Masters student in tropical meteorology at FSU. Raised in Alaskan blizzards, but drawn toward tropical cyclones by their superior PGF.
By: Levi32 , 3:53 PM GMT on August 04, 2008
My apologies, been busy last couple days so haven't been able to post...
TS Edouard is now accelerating on a westward track towards the Texas coast. The system was struggling a lot yesterday due to dry air entrainment and northerly shear. The dry air is getting mixed out this morning as new convection fires near the COC. The shear is still there, but it is light at around 10kts. Until this morning the COC was completely exposed due to this shear, but now convection is trying to wrap around the center. The upper-level environment is improving, but it is not exactly ideal. An upper high to the NW of Edouard is severely inhibiting outflow on the west and north sides, and is the cause of the northerly wind shear. However, an ULL in the Caribbean is greatly enhancing Ed's outflow channel to the southeast, and for the moment is providing plenty of upper-level divergence. That means that enough air is getting pulled out of the top of Ed to allow more air to enter in the bottom without piling up, hence lowering the air pressure. I expect Ed to begin a steady strengthening phase today, but with only 30 hours left over water, it will be difficult for him to attain hurricane status. Systems of this nature have the ability to ramp up very quickly due to their small size, but since Edouard took so long to get his act together, I am forecasting his peak intensity to be 60kts(70mph).

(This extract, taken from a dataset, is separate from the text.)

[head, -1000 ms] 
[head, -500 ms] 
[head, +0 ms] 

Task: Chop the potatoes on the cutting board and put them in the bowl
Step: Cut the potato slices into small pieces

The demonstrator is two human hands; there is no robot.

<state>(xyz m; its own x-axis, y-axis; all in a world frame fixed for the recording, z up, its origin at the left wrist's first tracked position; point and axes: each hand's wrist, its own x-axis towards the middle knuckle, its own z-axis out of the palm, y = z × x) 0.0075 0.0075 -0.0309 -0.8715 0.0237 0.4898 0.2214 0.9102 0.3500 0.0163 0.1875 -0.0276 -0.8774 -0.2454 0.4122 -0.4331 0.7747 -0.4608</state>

Where's he going? That's pretty easy (phew!!)....for once. All the models are in good agreement on the upper high to the north of Edouard steering him to the west today, gradually turning WNW as he rounds the southern periphery of the high. I am in close agreement with the NHC track forecast, and I'm forecasting Edouard to make landfall at or just north of Galveston, Texas as a 60kt tropical storm, with the "cone of error" between Freeport, TX and midway between Galveston and Port Arthur. Please keep in mind that I am not an official meteorologist of any kind and you should listen to the NHC and your local weather office for any instructions. Residents of the Houston area should also prepare for hurricane conditions as Edouard will be near borderline hurricane strength at landfall.
We shall see what happens!
Edouard warnings/watches and forecast track:
Edouard radar loop:
Edouard visible satellite:
^Click for loop^
Edouard forecast model tracks:
Elsewhere in the Atlantic:
Our other 2 invests pretty much fizzled, and there's nothing else much to watch at the moment. There is another wave off Africa that may need to be monitored, and a couple more will be coming off in the next 2 weeks. Keep in mind this is still the downward phase of the MJO, so it's actually pretty impressive to have all this activity right now. Mid-late August things will really start to crank up and we'll hit the real deal this season. For now keep your eyes on the gulf, Caribbean, and western Atlantic for development. What about the eastern Atlantic?? ......nah...too many problems for the Cape Verde systems right now...but they will try to sneak under the high and develop once they pop out on the other side, so make sure to watch those too.